LONDON — Yulia S. Skripal has been released from a hospital in southern England, officials said on Tuesday, five weeks after she and her father, a former Russian spy, were poisoned with a nerve agent that left them fighting for their lives and that raised tensions between Russia and the West.

The poisoning of Ms. Skripal and her father, Sergei V. Skripal, has had ramifications that rippled far beyond the cathedral city of Salisbury, England, where it took place. Russia has strenuously rejected Britain’s accusations that it was responsible for the poisonings, and the dispute precipitated a series of expulsions of diplomats between the two countries and beyond, as Britain’s allies rallied to its side.

Britain says the poisoning on March 4 involved a rare class of the military-grade nerve agent Novichok, which is widely believed to have been developed in a Soviet laboratory, leaving the Skripals fighting for their lives.

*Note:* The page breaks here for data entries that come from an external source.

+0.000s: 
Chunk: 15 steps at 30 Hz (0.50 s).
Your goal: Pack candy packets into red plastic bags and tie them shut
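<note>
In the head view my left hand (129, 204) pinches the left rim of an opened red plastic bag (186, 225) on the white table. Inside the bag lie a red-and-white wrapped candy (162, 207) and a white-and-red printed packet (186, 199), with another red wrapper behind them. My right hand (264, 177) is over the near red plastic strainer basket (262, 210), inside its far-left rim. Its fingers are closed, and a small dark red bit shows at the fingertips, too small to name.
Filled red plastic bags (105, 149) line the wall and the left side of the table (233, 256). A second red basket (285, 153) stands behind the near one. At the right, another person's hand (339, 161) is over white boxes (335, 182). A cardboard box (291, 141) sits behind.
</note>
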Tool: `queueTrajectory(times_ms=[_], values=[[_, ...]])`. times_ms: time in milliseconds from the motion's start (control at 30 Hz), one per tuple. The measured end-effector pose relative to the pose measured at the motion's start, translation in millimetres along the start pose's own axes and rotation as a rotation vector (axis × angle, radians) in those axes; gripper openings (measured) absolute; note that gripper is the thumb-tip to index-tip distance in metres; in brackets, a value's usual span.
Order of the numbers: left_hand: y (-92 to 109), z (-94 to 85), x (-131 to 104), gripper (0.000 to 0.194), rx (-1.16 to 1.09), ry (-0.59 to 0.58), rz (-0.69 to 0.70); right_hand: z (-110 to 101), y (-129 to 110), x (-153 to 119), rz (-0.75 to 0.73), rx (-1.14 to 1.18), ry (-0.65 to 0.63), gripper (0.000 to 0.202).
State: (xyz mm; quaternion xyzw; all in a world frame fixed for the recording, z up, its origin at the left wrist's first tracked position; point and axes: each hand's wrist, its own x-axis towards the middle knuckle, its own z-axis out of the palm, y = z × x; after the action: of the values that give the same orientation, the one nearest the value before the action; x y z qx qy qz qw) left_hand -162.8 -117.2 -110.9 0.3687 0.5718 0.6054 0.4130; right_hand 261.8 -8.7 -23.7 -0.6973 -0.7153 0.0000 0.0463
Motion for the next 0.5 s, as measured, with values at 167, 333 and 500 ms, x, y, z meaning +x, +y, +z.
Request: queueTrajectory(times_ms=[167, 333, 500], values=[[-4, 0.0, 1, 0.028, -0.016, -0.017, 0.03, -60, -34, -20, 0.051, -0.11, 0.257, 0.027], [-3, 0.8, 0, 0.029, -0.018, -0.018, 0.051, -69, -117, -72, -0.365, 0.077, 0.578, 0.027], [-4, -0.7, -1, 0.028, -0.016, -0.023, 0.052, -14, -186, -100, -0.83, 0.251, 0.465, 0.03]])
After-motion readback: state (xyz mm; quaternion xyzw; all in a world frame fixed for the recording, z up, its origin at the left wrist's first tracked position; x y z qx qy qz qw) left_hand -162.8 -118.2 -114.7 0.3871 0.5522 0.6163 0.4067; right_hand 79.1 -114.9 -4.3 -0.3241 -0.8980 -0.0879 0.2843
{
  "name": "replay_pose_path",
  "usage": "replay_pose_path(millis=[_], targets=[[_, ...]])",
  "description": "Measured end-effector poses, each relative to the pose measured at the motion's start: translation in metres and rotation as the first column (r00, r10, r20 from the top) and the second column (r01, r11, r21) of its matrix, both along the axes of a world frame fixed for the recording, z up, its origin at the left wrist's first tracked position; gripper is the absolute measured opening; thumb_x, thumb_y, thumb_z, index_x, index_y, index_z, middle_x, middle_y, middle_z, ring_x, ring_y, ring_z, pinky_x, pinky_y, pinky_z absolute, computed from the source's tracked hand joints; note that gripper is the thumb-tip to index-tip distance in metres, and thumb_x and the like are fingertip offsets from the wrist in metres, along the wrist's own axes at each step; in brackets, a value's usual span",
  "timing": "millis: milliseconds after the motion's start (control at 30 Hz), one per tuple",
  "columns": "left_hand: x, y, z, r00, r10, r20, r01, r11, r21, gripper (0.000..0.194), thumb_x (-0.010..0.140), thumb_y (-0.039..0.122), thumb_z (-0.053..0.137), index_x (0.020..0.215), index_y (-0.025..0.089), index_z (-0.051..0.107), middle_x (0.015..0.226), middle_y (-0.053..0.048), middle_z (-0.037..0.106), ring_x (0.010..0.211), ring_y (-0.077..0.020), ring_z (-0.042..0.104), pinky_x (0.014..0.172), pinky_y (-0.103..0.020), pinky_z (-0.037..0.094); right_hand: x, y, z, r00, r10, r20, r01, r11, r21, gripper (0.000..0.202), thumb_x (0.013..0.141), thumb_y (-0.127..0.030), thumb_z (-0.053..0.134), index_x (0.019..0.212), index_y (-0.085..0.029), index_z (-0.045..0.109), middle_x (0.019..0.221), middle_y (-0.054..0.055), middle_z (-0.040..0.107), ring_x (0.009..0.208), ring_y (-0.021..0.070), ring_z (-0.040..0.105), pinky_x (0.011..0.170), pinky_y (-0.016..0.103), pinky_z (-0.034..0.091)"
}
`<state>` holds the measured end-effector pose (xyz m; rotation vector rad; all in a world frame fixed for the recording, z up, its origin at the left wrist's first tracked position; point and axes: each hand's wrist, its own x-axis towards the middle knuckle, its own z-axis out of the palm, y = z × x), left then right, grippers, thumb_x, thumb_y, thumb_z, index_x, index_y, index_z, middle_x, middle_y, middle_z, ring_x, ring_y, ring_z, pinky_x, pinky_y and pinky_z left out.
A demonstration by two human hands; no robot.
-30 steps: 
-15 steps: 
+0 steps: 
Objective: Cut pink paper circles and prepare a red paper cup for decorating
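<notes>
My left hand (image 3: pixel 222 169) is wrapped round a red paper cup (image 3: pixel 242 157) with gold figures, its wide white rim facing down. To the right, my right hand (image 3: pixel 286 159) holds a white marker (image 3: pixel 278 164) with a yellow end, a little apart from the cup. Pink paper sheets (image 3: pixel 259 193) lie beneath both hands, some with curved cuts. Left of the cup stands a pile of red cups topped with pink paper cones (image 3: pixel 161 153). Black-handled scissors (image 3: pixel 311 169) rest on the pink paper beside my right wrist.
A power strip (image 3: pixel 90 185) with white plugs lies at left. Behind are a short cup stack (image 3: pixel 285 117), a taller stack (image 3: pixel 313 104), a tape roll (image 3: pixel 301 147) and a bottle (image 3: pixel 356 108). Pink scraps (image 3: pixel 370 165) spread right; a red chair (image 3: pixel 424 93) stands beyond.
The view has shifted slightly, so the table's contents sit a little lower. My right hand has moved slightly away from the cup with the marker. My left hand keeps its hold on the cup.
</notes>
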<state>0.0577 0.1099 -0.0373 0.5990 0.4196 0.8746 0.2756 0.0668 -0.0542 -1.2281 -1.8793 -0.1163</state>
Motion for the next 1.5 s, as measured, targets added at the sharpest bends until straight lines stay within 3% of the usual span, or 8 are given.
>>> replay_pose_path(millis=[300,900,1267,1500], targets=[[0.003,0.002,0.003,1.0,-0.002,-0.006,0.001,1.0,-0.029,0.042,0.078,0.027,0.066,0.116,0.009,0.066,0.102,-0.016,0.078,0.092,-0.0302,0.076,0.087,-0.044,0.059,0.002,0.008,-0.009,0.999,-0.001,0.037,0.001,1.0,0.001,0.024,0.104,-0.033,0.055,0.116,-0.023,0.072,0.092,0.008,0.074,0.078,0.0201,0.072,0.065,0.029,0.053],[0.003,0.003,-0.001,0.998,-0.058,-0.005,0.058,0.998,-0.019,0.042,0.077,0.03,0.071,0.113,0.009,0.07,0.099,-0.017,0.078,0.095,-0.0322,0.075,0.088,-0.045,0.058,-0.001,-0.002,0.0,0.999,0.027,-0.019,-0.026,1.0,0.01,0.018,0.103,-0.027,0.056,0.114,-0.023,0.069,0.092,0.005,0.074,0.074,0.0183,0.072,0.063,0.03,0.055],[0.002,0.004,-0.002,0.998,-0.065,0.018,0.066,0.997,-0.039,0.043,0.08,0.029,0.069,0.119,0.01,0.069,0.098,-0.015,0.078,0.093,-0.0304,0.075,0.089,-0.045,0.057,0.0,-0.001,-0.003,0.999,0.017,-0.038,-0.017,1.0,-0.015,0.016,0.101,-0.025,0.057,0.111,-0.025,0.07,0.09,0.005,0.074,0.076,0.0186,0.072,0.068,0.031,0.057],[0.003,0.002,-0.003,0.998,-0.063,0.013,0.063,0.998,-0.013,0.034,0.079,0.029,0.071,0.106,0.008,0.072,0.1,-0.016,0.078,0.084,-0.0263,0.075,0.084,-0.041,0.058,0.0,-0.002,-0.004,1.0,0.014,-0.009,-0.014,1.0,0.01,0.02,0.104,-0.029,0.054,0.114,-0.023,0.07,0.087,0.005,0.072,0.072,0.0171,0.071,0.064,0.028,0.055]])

Ms. Skripal came out of critical condition almost two weeks ago, and her father’s condition was raised to stable from critical on Friday.

It was not immediately clear on Tuesday where Ms. Skripal might go; investigators have sealed off the house in Salisbury where she and her father lived, and investigators believe the nerve agent was applied to its front door.

The case has mixed high-stakes international diplomacy with elements of farce: Scores of diplomats around the world have been expelled, Britain has moved to crack down on the financial dealings of Russians in the country, and Moscow has offered a variety of alternative explanations for what happened and complained that the Skripals’ pets — two guinea pigs and a cat — were killed by the British and then cremated to destroy evidence.

The investigation took another bizarre twist last week when Viktoria Skripal, a 45-year-old Russian accountant and relative of the two Russians, questioned the accounts of the British authorities and said that she was “scared” for the pair.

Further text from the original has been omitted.